En el fondo del mar encontraron el cuerpo de Olivia, y nadie sabrá si esa niña en edad de recoger conchas y levantar castillos de arena pensó que las maniobras de su padre se trataban de un juego o si sintió un miedo sin nombre a una edad en la que los cuentos siempre salvan de la muerte a los niños buenos.
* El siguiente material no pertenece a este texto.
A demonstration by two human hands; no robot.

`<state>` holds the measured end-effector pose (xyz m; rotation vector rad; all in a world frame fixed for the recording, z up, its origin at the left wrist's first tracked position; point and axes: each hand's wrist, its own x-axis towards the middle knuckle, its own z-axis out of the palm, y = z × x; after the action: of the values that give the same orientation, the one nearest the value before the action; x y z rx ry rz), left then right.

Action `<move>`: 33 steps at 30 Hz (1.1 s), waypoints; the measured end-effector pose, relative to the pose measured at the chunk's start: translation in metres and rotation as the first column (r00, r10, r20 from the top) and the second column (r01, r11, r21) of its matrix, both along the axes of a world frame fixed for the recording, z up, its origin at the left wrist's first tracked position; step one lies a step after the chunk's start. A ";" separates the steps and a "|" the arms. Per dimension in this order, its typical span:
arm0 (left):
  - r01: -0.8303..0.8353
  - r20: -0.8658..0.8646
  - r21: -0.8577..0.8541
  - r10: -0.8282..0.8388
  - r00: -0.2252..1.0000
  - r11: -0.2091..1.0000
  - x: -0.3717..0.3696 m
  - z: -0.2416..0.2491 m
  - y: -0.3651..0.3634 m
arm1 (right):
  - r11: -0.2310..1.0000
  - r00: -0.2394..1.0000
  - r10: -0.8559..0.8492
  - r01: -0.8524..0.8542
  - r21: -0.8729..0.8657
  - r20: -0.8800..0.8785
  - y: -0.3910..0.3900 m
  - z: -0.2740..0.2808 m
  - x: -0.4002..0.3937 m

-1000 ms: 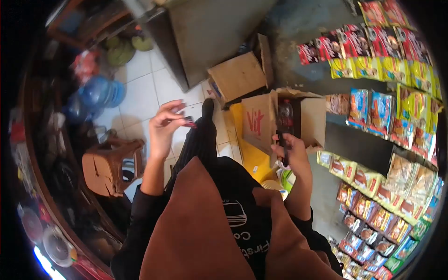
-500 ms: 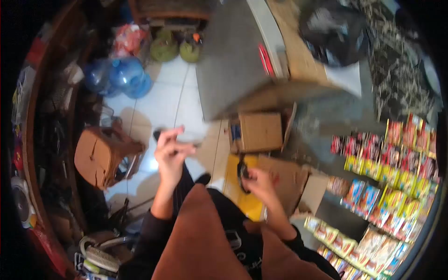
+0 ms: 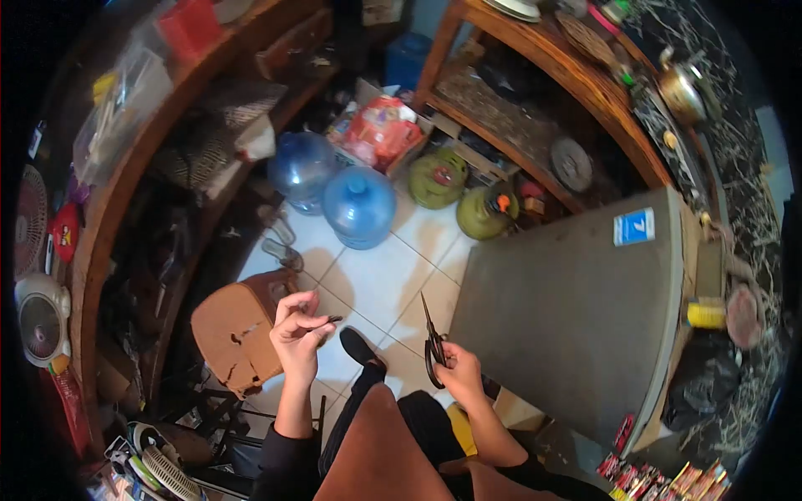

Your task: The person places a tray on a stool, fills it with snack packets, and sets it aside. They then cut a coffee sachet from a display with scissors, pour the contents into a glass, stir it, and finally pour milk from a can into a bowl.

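Black scissors (image 3: 433,344) are gripped by the handles in my right hand (image 3: 461,373), their blades pointing up and away from me over the tiled floor. My left hand (image 3: 298,336) is raised beside a brown stool (image 3: 236,334). Its thumb and index finger pinch a small dark piece (image 3: 335,319), too small to name. The two hands are apart, with pale floor tiles (image 3: 372,284) between and beyond them.
Blue water bottles (image 3: 359,207), green gas cylinders (image 3: 437,178) and a box of red packets (image 3: 383,131) stand ahead. A grey cabinet (image 3: 568,309) is at the right. Wooden shelves (image 3: 125,184) line the left, near a fan (image 3: 42,321).
The view has swung, bringing the water bottles, gas cylinders and back shelf nearer the middle. The open boxes and most hanging sachets have left view. The scissors now show clearly in my right hand.
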<state>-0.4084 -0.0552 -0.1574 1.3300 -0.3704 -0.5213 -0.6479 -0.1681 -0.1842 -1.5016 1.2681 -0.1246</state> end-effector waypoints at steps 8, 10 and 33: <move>-0.193 0.125 -0.074 0.201 0.972 0.978 0.093 0.019 -0.048 | 0.944 0.920 -0.322 0.294 0.149 0.224 -0.096 0.002 0.105; -0.284 0.089 -0.041 0.287 0.954 0.958 0.106 0.013 -0.056 | 0.963 0.937 -0.256 0.227 0.144 0.237 -0.128 0.006 0.131; -0.546 -0.031 -0.086 0.546 0.837 0.833 0.266 0.002 -0.166 | 0.901 0.833 0.417 -0.325 -0.289 0.363 -0.300 0.052 0.440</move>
<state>-0.1426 -0.2211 -0.1552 1.2720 0.0049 -0.0220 -0.2074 -0.4682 -0.1321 -1.7693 0.6143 -0.3172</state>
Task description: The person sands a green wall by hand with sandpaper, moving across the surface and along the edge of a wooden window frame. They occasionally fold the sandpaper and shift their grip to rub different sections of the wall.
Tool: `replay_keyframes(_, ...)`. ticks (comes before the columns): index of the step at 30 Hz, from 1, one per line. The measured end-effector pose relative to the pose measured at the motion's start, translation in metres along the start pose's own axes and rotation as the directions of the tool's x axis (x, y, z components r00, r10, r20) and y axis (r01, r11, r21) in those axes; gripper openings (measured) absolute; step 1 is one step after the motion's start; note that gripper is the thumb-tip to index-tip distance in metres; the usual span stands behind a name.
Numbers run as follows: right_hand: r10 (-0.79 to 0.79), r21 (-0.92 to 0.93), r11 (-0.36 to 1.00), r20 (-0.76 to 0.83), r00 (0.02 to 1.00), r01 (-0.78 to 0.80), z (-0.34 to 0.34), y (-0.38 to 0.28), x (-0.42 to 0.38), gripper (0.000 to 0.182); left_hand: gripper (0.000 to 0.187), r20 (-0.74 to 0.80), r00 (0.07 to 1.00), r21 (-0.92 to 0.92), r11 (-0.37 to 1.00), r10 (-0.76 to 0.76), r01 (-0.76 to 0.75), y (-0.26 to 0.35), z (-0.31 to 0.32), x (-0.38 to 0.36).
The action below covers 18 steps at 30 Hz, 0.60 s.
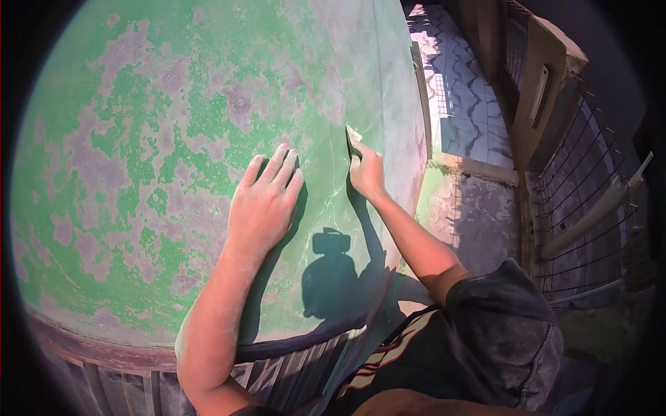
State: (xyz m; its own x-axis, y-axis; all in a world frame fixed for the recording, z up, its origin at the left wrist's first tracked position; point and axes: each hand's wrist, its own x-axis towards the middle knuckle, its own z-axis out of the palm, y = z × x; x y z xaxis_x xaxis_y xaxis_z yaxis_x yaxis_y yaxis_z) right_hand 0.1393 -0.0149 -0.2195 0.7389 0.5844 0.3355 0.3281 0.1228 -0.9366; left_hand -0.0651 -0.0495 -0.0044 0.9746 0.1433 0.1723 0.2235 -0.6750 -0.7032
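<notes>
A green wall [270,83] with peeling paint and grey bare patches fills most of the view. My left hand [265,201] lies flat on it, fingers stretched upward and whitish with dust. To its right, my right hand [368,170] is closed around a small scraper [353,132], whose thin end points up against the wall; the grip is mostly hidden by my fingers. Thin cracks run down the paint beside that hand. Below both hands falls the dark shadow [329,281] of my head and camera.
Along the bottom runs a brown ledge [125,352] above upright slats. Right of the wall's edge lies a marbled tile floor [465,97] with a concrete step [482,170]. Farther right stand a concrete post [544,83] and a metal wire fence [583,173] with a pale pole [590,218].
</notes>
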Motion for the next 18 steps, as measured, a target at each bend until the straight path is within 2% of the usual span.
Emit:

A mil metros de profundidad, amarrada al ancla del barco del padre, quedó sumergida la bolsa de lona que contenía su cuerpo. Apareció 44 días después de no regresar a casa, junto a su hermana Anna, un bebé de un año a quien siguen buscando. Hace una semana, en esta misma tribuna, alertaba del adelgazamiento de las noticias sobre violencia de género, expulsadas de las portadas e insertadas a menudo en la casilla de sucesos. Esta no ha tardado en regresar –a cuatro columnas, y en algunos digitales a cinco–, porque las mejores noticias siempre tratan de los peores hechos. Como acabar con la vida que uno mismo ha engendrado para aniquilar a la víctima final: la mujer que les dijo no.
En televisión hemos visto vídeos de las dos niñas; la madre ansiaba que alguien las reconociera y llamara. Tumbadas en una cuna, la mayor acariciando con las yemas de los dedos a la pequeña, transmitían ese embelesamiento que solo anida en la pureza. Al tiempo, escuchábamos la voz de la madre, agarrada al clavo ardiendo de la esperanza. Animaba a pensar en positivo y creer que estaban vivas, a reducir la tragedia a una broma intimidadora broma de su ex, un hombre caprichoso y con aires de grandeza.
Entre el 2015 y el 2019 –no hay datos oficiales desde que comenzó la pandemia– se contabilizaron 601.416 casos de violencia contra la mujer en España, y más de la mitad de las víctimas nunca habían denunciado a sus agresores. Calculen el número de torturadores de mujeres, criminales movidos por una maldad consciente, que campan a sus anchas porque, igual que no existe un perfil válido de la víctima, tampoco lo hay del maltratador, integrado en la sociedad, camuflado con el traje del buen vecino.
Con sus víctimas suelen ser muy distintos: egocéntricos, controladores, posesivos y celosos, maniqueos, rumiantes, manipuladores, agresivos y crueles hasta el sadismo. Quieren poseer, marcar, corregir, castigar y destruir a las mujeres por el mero hecho de serlo. Su indefensión aprendida deriva del verdadero detonante del dominio machista: la maldad que se macera en la todavía vigente cultura del patriarcado, la misma que ovaciona a acosadores probados como Plácido Domingo. O que abona la confusión entre violencia doméstica y de género, e incide una y otra vez en la revictimización de quien no tiene culpa alguna. Junto a estos dos factores esenciales del problema, reside la violencia vicaria, ejercida sobre quienes pariste, el ombligo aún tierno, lo más memorable de tu existencia, el aire que respiras: tus hijos.
Para comprenderla hay que diseccionar el mal, una consciente y voluntaria actitud humana. La de quienes deciden someter, atormentar y asesinar a diario a mujeres –y a sus hijos como castigo– que tratan de escapar a su señorío. Y que pervierten nuestra sociedad.
Porque, como señala el filósofo alemán Rüdiger Safranski en su ensayo El mal o el drama de la libertad (Tusquets), es “algo que sale al paso de la conciencia libre y que ella puede realizar. Le sale al paso en la naturaleza, allí donde esta se cierra a la exigencia de sentido, en el caos, en la contingencia, en la entropía, en el devorar y ser devorado, en el vacío exterior, en el espacio cósmico, al igual que en la propia mismidad, en el agujero negro de la existencia. Y la conciencia puede elegir la crueldad, la destrucción por mor de ella misma. Los fundamentos para ello son el abismo que se abre en el hombre”. Y ese abismo, por muy tenebroso y repulsivo que sea, nunca debe alejarnos de las víctimas, ni de las supervivientes.